To do = Each line of the material should be output exactly as shown.

Dataset excerpt =
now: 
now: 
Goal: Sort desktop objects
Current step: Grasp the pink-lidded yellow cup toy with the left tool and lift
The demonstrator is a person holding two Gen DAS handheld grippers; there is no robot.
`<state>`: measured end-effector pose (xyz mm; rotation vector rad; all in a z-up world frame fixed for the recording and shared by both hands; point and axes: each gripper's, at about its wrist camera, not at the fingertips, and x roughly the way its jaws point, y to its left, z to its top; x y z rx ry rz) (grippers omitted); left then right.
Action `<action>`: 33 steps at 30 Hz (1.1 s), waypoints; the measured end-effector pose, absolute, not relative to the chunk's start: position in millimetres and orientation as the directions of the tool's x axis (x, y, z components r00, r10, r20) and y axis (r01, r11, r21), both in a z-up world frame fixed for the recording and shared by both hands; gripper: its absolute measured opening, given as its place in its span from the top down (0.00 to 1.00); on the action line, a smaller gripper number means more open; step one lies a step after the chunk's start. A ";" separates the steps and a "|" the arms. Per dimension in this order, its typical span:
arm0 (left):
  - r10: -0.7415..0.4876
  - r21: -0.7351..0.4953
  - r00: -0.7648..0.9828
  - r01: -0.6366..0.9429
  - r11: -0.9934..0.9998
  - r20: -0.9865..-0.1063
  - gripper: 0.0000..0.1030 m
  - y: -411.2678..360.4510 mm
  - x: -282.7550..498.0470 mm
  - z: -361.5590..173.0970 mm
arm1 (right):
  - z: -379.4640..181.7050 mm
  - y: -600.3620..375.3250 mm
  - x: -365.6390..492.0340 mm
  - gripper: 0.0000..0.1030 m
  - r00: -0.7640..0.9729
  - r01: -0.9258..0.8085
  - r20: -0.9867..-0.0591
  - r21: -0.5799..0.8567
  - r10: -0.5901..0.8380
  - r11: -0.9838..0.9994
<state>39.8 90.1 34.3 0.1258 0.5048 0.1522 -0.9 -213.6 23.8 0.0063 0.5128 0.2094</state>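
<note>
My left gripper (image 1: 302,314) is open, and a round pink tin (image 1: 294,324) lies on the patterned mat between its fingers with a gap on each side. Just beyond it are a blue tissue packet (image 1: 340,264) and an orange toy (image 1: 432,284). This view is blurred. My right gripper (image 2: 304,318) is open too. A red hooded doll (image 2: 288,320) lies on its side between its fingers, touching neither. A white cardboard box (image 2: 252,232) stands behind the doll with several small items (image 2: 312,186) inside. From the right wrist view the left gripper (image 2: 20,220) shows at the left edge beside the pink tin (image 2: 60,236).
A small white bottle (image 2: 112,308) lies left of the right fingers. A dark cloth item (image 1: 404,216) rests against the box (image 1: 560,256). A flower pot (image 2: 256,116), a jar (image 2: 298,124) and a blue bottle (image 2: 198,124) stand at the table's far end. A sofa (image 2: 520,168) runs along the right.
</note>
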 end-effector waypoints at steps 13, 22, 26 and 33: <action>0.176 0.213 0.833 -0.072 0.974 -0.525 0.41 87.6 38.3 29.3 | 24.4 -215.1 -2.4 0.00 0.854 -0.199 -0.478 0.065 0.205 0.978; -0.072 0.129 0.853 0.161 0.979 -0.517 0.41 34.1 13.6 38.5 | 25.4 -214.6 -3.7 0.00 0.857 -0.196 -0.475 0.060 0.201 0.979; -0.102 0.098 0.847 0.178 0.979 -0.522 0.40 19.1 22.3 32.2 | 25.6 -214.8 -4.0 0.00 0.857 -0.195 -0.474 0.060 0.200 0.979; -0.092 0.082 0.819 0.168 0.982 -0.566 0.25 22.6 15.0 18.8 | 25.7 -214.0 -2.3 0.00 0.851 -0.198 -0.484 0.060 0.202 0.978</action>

Answer below =
now: 
now: 
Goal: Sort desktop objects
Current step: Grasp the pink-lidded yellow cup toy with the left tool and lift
The demonstrator is a person holding two Gen DAS handheld grippers; there is no robot.
`<state>`: measured end-effector pose (xyz mm; rotation vector rad; all in a z-up world frame fixed for the recording and shared by both hands; point and axes: each gripper's, at about its wrist camera, not at the fingertips, and x roughly the way its jaws point, y to its left, z to its top; x y z rx ry rz) (grippers omitted); left then right.
Action `<action>`: 33 steps at 30 Hz (1.1 s), waypoints; the measured end-effector pose, absolute, not relative to the chunk's start: position in millimetres and orientation as the directions of the tool's x axis (x, y, z components r00, r10, r20) and y axis (r01, r11, r21), both in a z-up world frame fixed for the recording and shared by both hands; gripper: its absolute measured opening, given as its place in its span from the top down (0.00 to 1.00); on the action line, a smaller gripper number means more open; step one lies a step after the chunk's start. A ";" separates the steps and a "|" the arms. Per dimension in this order, its typical span:
arm0 (left):
  - r10: -0.7415..0.4876
  - r21: -0.7351..0.4953
  - r00: -0.7648..0.9828
  - r01: -0.6366..0.9429
  - r11: -0.9934..0.9998
  - r20: -0.9865..-0.1063
  - gripper: 0.0000..0.1030 m
  - y: -411.2678..360.4510 mm
  - x: -282.7550..498.0470 mm
  - z: -361.5590..173.0970 mm
arm1 (right):
  - z: -379.4640..181.7050 mm
  - y: -600.3620..375.3250 mm
  - x: -365.6390..492.0340 mm
  - gripper: 0.0000..0.1030 m
  - r00: -0.7640..0.9729
  - r01: -0.9258..0.8085
  - r20: -0.9867..-0.0591
  - r21: -0.5799..0.8567
  - r10: -0.5901..0.8380
  - r11: -0.9838..0.9994
<state>39.8 90.1 34.3 0.1258 0.5048 0.1522 -0.9 -213.6 23.8 0.0063 0.5128 0.2094</state>
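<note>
My left gripper (image 1: 302,314) is open, and a round pink tin (image 1: 294,324) lies on the patterned mat between its fingers with a gap on each side. Just beyond it are a blue tissue packet (image 1: 340,264) and an orange toy (image 1: 432,284). This view is blurred. My right gripper (image 2: 304,318) is open too. A red hooded doll (image 2: 288,320) lies on its side between its fingers, touching neither. A white cardboard box (image 2: 252,232) stands behind the doll with several small items (image 2: 312,186) inside. From the right wrist view the left gripper (image 2: 20,220) shows at the left edge beside the pink tin (image 2: 60,236).
A small white bottle (image 2: 112,308) lies left of the right fingers. A dark cloth item (image 1: 404,216) rests against the box (image 1: 560,256). A flower pot (image 2: 256,116), a jar (image 2: 298,124) and a blue bottle (image 2: 198,124) stand at the table's far end. A sofa (image 2: 520,168) runs along the right.
</note>
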 end-effector waypoints at steps 13, 22, 26 and 33: <action>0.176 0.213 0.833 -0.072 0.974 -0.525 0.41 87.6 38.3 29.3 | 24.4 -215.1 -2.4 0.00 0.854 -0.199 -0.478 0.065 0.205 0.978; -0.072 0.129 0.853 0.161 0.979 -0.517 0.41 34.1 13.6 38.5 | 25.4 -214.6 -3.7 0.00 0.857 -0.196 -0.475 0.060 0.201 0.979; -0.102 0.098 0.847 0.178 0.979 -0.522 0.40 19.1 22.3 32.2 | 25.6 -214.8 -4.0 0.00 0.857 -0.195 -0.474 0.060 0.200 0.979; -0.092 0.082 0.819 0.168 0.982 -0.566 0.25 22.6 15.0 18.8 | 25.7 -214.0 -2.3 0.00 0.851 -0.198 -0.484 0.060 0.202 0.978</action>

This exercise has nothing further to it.